[Source information — start]
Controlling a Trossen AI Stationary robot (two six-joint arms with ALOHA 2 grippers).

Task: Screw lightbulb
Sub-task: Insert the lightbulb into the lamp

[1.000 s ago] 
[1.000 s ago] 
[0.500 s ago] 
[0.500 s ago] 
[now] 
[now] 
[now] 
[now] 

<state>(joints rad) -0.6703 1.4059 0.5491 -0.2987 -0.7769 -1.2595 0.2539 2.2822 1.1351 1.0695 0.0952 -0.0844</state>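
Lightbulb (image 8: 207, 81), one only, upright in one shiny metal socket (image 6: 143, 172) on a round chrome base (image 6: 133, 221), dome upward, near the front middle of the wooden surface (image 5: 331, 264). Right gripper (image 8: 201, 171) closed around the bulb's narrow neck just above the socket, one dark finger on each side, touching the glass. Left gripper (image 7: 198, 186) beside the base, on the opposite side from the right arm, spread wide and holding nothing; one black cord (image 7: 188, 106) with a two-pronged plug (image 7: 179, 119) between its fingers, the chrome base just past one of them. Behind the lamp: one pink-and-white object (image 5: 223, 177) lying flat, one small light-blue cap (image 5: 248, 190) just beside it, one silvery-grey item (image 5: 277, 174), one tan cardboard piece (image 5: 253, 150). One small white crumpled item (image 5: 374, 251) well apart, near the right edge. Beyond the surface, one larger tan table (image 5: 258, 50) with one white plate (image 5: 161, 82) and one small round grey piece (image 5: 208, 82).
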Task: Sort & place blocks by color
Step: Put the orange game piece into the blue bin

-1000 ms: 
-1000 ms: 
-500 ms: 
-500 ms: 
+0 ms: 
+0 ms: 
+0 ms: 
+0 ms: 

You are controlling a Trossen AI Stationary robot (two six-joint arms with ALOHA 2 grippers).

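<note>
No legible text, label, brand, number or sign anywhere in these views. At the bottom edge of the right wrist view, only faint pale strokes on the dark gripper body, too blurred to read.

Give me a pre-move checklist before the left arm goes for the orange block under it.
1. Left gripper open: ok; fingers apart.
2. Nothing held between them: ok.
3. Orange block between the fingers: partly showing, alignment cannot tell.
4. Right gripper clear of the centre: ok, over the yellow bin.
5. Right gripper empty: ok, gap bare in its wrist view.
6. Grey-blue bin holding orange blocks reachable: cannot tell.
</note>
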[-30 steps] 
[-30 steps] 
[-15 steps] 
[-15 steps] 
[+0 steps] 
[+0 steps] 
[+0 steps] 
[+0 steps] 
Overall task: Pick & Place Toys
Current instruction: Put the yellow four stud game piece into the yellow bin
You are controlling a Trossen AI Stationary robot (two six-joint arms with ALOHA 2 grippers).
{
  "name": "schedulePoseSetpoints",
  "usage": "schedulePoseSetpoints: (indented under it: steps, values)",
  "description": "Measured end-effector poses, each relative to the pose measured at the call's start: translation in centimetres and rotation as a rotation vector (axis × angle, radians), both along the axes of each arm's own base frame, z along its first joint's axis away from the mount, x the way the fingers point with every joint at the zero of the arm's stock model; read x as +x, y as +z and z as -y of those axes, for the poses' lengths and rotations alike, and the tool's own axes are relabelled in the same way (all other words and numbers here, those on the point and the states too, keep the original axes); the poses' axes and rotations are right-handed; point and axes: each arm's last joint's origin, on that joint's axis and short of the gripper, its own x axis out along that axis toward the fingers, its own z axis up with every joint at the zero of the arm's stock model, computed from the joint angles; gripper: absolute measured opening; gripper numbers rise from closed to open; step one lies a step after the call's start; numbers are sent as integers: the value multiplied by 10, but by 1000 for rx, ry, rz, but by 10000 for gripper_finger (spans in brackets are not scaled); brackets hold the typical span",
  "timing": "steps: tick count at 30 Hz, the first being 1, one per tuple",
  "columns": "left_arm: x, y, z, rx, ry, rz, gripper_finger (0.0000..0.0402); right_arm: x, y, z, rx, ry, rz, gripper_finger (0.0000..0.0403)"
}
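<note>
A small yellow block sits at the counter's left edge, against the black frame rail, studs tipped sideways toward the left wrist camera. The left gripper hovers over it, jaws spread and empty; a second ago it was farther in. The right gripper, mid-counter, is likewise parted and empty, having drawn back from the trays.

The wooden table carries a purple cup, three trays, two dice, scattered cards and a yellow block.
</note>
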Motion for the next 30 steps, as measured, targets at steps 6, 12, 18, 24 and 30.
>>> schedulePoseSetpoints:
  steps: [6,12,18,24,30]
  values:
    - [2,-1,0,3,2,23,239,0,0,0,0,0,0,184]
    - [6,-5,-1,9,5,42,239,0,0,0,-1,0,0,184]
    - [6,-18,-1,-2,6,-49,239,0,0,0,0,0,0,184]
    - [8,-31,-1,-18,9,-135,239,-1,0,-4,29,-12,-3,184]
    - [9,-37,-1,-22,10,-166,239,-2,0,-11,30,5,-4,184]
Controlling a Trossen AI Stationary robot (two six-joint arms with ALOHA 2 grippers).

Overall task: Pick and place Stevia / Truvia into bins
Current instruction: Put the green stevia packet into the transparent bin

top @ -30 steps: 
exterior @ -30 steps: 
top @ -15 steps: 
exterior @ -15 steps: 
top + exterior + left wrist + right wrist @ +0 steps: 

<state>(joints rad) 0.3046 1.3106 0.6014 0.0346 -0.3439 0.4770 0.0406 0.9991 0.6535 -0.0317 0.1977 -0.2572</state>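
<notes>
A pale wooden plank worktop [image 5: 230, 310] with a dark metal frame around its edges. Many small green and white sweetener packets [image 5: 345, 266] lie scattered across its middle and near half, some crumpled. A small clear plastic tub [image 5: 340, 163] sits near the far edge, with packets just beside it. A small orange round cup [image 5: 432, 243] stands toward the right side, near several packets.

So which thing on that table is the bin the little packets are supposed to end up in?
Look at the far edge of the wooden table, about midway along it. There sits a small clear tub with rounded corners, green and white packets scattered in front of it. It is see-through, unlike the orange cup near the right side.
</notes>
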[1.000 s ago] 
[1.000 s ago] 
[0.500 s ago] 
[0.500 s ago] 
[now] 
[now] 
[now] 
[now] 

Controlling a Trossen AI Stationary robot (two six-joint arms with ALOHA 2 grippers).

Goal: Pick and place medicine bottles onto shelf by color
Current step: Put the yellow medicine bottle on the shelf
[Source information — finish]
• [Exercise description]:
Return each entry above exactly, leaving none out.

• [Solved exercise]:
Controlling a Trossen AI Stationary robot (two six-joint arms with ALOHA 2 grippers).

Task: Screw lightbulb
Sub-task: Insert the lightbulb into the lamp

[1.000 s ago] 
[1.000 s ago] 
[0.500 s ago] 
[0.500 s ago] 
[now] 
[now] 
[now] 
[now] 

<state>(joints rad) -0.6703 1.4059 0.5491 -0.2987 -0.7769 -1.2595 0.2539 2.2822 1.1351 1.0695 0.0952 -0.0844</state>
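Lightbulb (image 8: 207, 81), one only, upright in one shiny metal socket (image 6: 143, 172) on a round chrome base (image 6: 133, 221), dome upward, near the front middle of the wooden surface (image 5: 331, 264). Right gripper (image 8: 201, 171) closed around the bulb's narrow neck just above the socket, one dark finger on each side, touching the glass. Left gripper (image 7: 198, 186) beside the base, on the opposite side from the right arm, spread wide and holding nothing; one black cord (image 7: 188, 106) with a two-pronged plug (image 7: 179, 119) between its fingers, the chrome base just past one of them. Behind the lamp: one pink-and-white object (image 5: 223, 177) lying flat, one small light-blue cap (image 5: 248, 190) just beside it, one silvery-grey item (image 5: 277, 174), one tan cardboard piece (image 5: 253, 150). One small white crumpled item (image 5: 374, 251) well apart, near the right edge. Beyond the surface, one larger tan table (image 5: 258, 50) with one white plate (image 5: 161, 82) and one small round grey piece (image 5: 208, 82).
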Task: Sort & place blocks by color
Step: Put the orange game piece into the blue bin

-1000 ms: 
-1000 ms: 
-500 ms: 
-500 ms: 
+0 ms: 
+0 ms: 
+0 ms: 
+0 ms: 

You are controlling a Trossen AI Stationary robot (two six-joint arms with ALOHA 2 grippers).

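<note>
No legible text, label, brand, number or sign anywhere in these views. At the bottom edge of the right wrist view, only faint pale strokes on the dark gripper body, too blurred to read.

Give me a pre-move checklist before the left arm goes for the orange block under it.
1. Left gripper open: ok; fingers apart.
2. Nothing held between them: ok.
3. Orange block between the fingers: partly showing, alignment cannot tell.
4. Right gripper clear of the centre: ok, over the yellow bin.
5. Right gripper empty: ok, gap bare in its wrist view.
6. Grey-blue bin holding orange blocks reachable: cannot tell.
</note>
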[-30 steps] 
[-30 steps] 
[-15 steps] 
[-15 steps] 
[+0 steps] 
[+0 steps] 
[+0 steps] 
[+0 steps] 
Overall task: Pick & Place Toys
Current instruction: Put the yellow four stud game piece into the yellow bin
You are controlling a Trossen AI Stationary robot (two six-joint arms with ALOHA 2 grippers).
{
  "name": "schedulePoseSetpoints",
  "usage": "schedulePoseSetpoints: (indented under it: steps, values)",
  "description": "Measured end-effector poses, each relative to the pose measured at the call's start: translation in centimetres and rotation as a rotation vector (axis × angle, radians), both along the axes of each arm's own base frame, z along its first joint's axis away from the mount, x the way the fingers point with every joint at the zero of the arm's stock model; read x as +x, y as +z and z as -y of those axes, for the poses' lengths and rotations alike, and the tool's own axes are relabelled in the same way (all other words and numbers here, those on the point and the states too, keep the original axes); the poses' axes and rotations are right-handed; point and axes: each arm's last joint's origin, on that joint's axis and short of the gripper, its own x axis out along that axis toward the fingers, its own z axis up with every joint at the zero of the arm's stock model, computed from the joint angles; gripper: absolute measured opening; gripper numbers rise from closed to open; step one lies a step after the call's start; numbers are sent as integers: the value multiplied by 10, but by 1000 for rx, ry, rz, but by 10000 for gripper_finger (spans in brackets are not scaled); brackets hold the typical span",
  "timing": "steps: tick count at 30 Hz, the first being 1, one per tuple",
  "columns": "left_arm: x, y, z, rx, ry, rz, gripper_finger (0.0000..0.0402); right_arm: x, y, z, rx, ry, rz, gripper_finger (0.0000..0.0403)"
}
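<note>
A small yellow block sits at the counter's left edge, against the black frame rail, studs tipped sideways toward the left wrist camera. The left gripper hovers over it, jaws spread and empty; a second ago it was farther in. The right gripper, mid-counter, is likewise parted and empty, having drawn back from the trays.

The wooden table carries a purple cup, three trays, two dice, scattered cards and a yellow block.
</note>
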Motion for the next 30 steps, as measured, targets at steps 6, 12, 18, 24 and 30.
>>> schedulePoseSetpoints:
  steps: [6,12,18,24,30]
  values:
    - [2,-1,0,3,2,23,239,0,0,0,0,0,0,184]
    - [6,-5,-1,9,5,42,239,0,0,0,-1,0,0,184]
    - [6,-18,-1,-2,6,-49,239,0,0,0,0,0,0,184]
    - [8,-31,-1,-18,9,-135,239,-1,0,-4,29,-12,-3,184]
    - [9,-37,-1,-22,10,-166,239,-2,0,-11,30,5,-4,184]
Controlling a Trossen AI Stationary robot (two six-joint arms with ALOHA 2 grippers).

Overall task: Pick and place Stevia / Truvia into bins
Current instruction: Put the green stevia packet into the transparent bin

top @ -30 steps: 
exterior @ -30 steps: 
top @ -15 steps: 
exterior @ -15 steps: 
top + exterior + left wrist + right wrist @ +0 steps: 

<state>(joints rad) 0.3046 1.3106 0.6014 0.0346 -0.3439 0.4770 0.0406 0.9991 0.6535 -0.0317 0.1977 -0.2572</state>
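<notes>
A pale wooden plank worktop [image 5: 230, 310] with a dark metal frame around its edges. Many small green and white sweetener packets [image 5: 345, 266] lie scattered across its middle and near half, some crumpled. A small clear plastic tub [image 5: 340, 163] sits near the far edge, with packets just beside it. A small orange round cup [image 5: 432, 243] stands toward the right side, near several packets.

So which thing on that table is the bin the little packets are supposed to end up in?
Look at the far edge of the wooden table, about midway along it. There sits a small clear tub with rounded corners, green and white packets scattered in front of it. It is see-through, unlike the orange cup near the right side.
</notes>
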[1.000 s ago] 
[1.000 s ago] 
[0.500 s ago] 
[0.500 s ago] 
[now] 
[now] 
[now] 
[now] 

Controlling a Trossen AI Stationary robot (two six-joint arms with ALOHA 2 grippers).

Goal: Pick and place medicine bottles onto shelf by color
Current step: Put the yellow medicine bottle on the shelf

Nothing else belongs in this answer.